Sleep duration (either short or long) affect the risk of stroke according to this recent analysis. We had visited a study published in JACC on the link between acute MI and sleep duration. This study appears to show similar results as regards sleep duration and stroke.
The work prospectively included 79,881 men and women between 45 and 79 followed up until their first event (event or stroke) for mean 14.6 years. The study also looked into genetic polymorphisms identified with sleep duration obtained from a publicly available database (MEGASTROKE and the International Stroke Genetics Consortia).

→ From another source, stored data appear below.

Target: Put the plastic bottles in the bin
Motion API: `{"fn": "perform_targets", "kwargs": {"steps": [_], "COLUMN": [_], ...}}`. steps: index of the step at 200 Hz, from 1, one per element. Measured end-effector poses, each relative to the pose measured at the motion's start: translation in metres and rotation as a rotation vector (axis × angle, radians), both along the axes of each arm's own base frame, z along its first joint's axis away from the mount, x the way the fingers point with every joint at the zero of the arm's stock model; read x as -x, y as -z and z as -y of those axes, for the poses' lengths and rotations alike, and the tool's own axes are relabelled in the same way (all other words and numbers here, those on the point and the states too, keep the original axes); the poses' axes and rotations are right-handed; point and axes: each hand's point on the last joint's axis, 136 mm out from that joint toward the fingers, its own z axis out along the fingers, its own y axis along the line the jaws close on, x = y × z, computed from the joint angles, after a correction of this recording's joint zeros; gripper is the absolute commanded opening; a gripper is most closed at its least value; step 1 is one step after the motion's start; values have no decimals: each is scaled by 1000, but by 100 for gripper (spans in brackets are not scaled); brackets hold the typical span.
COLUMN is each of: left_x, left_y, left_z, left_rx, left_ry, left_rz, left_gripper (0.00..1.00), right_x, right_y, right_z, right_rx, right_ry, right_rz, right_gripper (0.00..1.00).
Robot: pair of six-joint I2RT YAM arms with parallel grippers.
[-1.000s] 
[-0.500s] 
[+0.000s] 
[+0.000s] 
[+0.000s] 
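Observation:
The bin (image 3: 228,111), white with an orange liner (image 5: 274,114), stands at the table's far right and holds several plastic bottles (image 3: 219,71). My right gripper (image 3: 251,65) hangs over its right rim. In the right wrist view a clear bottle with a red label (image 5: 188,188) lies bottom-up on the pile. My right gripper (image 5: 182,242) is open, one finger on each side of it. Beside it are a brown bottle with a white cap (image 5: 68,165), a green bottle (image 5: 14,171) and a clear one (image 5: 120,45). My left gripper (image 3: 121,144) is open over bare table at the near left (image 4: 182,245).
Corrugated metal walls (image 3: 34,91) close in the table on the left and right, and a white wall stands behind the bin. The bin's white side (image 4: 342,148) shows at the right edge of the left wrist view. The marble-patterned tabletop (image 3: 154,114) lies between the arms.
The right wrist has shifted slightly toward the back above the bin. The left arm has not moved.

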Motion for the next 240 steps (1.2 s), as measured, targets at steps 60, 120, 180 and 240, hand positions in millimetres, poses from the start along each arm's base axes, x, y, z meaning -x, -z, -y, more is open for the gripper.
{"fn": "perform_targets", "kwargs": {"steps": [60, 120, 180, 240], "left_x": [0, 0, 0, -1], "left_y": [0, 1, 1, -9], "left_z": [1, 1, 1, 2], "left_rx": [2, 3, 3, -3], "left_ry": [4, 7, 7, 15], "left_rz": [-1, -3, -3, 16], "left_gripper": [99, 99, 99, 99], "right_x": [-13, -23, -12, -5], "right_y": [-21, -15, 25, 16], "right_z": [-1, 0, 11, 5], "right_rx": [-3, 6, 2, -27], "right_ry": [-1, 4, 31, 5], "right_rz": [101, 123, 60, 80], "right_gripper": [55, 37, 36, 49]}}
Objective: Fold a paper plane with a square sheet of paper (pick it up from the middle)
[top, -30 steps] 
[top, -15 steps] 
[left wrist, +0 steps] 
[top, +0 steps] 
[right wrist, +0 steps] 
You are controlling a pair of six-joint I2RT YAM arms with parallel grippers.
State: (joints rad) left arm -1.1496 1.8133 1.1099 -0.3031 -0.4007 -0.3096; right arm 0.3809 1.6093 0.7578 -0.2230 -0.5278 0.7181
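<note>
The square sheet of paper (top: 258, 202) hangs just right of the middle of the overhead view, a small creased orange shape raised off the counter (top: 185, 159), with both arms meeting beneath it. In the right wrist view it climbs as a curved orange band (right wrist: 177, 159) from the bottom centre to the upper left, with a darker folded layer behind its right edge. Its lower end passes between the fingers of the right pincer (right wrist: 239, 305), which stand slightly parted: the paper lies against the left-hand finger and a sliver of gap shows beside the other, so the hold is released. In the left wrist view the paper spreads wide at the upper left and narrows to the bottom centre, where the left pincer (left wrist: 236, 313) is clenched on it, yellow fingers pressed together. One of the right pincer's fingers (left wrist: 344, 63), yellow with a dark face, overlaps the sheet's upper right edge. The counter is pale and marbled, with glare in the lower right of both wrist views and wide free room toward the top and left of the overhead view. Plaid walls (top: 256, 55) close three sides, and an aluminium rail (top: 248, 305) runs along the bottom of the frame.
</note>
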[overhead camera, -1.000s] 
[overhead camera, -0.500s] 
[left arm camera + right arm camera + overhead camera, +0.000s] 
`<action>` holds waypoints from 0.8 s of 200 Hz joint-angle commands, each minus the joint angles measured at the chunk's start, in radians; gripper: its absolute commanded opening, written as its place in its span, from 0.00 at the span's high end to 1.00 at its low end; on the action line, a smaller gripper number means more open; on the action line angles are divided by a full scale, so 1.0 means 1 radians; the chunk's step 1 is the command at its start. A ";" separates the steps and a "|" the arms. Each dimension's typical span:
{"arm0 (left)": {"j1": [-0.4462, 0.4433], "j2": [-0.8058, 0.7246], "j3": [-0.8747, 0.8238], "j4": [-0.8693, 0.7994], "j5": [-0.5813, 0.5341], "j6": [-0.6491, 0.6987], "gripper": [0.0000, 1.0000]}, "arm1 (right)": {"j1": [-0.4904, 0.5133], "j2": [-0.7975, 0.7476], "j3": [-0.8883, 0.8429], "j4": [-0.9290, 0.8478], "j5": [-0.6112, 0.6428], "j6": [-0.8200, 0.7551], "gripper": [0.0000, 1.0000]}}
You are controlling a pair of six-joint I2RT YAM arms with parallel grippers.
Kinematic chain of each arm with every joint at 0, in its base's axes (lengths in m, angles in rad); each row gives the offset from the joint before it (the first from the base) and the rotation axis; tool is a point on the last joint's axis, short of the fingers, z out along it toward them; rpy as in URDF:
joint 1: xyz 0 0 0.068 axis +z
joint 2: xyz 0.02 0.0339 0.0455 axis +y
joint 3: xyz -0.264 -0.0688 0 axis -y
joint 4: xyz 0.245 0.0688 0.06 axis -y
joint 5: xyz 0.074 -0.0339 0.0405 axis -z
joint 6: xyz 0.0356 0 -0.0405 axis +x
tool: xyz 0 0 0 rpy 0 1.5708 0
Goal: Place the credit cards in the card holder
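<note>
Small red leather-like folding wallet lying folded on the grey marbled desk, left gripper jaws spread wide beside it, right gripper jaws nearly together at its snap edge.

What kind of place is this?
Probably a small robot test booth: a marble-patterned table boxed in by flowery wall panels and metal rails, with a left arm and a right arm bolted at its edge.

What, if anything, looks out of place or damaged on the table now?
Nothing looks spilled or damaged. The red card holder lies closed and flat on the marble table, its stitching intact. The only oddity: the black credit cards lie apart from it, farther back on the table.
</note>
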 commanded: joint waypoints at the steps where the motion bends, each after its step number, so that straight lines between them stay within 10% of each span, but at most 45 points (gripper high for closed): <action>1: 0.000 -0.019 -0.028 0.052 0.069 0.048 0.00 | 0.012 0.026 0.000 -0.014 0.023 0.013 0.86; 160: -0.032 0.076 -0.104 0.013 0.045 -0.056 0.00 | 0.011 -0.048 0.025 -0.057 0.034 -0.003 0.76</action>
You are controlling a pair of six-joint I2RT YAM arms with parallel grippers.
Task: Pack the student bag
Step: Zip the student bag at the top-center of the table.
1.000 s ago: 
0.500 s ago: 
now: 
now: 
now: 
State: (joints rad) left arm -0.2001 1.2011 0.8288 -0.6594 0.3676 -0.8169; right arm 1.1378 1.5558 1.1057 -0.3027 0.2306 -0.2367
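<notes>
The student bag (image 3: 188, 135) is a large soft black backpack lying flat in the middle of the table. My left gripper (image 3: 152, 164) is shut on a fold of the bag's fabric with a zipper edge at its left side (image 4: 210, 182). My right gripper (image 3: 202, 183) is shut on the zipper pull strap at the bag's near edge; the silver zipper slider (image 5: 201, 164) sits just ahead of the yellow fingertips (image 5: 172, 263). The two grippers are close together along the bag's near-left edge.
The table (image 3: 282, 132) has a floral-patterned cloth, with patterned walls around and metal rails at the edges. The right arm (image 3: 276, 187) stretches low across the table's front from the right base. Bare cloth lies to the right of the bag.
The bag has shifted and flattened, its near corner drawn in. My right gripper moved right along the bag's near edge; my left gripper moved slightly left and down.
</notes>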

Long sleep (>9 hours a day) was associated with increased total risk of stroke and ischemic stroke (HR 1.12 and 1.14, respectively), while short sleep (<7 hours a day) increased the risk of intracranial bleeding.
These results replicate almost exactly the MI results, where sleeping over 9 hours a day or fewer than 6 hours a day increases MI risk by 20 to 30%.
The genetic analysis was not that clear, opening the possibility of a casual association. Without question, we do not have enough information to recommend a number of hours of sleep a day as primary prevention strategy against MI or stroke.
This large prospective study associated long sleep with increased risk of total and ischemic stroke, while short sleep was associated to intracranial bleeding.
Reference: Olga E. Titova et al. Stroke. 2020 Nov;51(11):3279-3285. doi: 10.1161/STROKEAHA.120.029902.